+++ PROVIDED DATA +++

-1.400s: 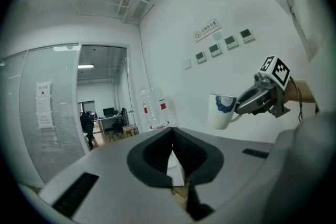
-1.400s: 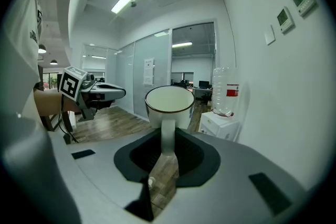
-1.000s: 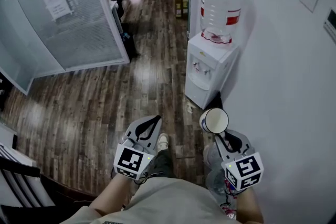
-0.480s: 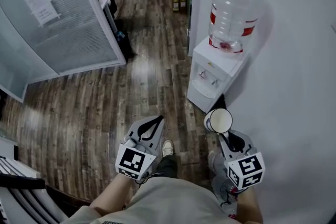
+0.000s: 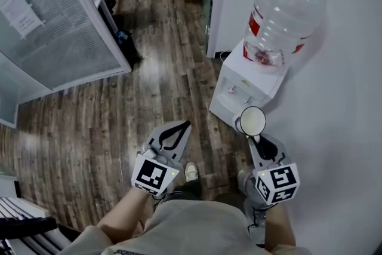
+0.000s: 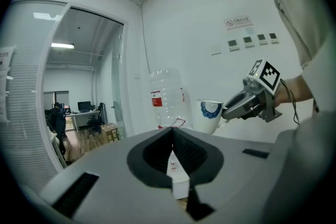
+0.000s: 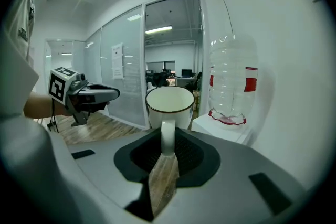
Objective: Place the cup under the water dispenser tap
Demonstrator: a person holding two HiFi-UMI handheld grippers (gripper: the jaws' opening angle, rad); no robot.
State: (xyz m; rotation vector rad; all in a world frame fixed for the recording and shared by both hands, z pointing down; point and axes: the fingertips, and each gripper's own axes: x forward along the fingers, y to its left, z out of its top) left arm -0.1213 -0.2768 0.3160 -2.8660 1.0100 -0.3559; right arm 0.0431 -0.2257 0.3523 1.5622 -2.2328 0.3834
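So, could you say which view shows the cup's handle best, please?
The right gripper view: the cup faces the camera, handle clamped in the right hand-held gripper. The left gripper view shows its side; the head view only its open top.

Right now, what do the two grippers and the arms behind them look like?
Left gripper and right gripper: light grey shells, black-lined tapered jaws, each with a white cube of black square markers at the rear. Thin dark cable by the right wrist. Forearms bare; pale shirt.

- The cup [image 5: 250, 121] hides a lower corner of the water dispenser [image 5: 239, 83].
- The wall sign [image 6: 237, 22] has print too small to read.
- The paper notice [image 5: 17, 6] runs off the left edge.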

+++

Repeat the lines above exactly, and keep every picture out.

THE ANSWER
-1.400s: 
-1.400s: 
-1.000s: 
-0.480s: 
+0.000s: 
+0.000s: 
+0.000s: 
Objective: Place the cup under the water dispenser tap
Demonstrator: a person holding two HiFi-UMI handheld grippers (gripper: the jaws' opening angle, rad); no robot.
State: (xyz m; rotation vector rad; all in a world frame fixed for the recording and shared by both hands, z pointing down; point and axes: the fingertips, and each gripper's own axes: x forward along the fingers, y to its left, z out of its top) left arm -0.1213 -0.2768 0.3160 -2.8660 1.0100 -0.3559; right arm 0.0431 -0.2257 0.3523 1.5622 -2.2328 0.3834
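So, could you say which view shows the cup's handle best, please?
The right gripper view: the cup faces the camera, handle clamped in the right hand-held gripper. The left gripper view shows its side; the head view only its open top.

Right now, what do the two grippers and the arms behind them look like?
Left gripper and right gripper: light grey shells, black-lined tapered jaws, each with a white cube of black square markers at the rear. Thin dark cable by the right wrist. Forearms bare; pale shirt.

- The cup [image 5: 250, 121] hides a lower corner of the water dispenser [image 5: 239, 83].
- The wall sign [image 6: 237, 22] has print too small to read.
- The paper notice [image 5: 17, 6] runs off the left edge.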

This is the complete output for the exercise.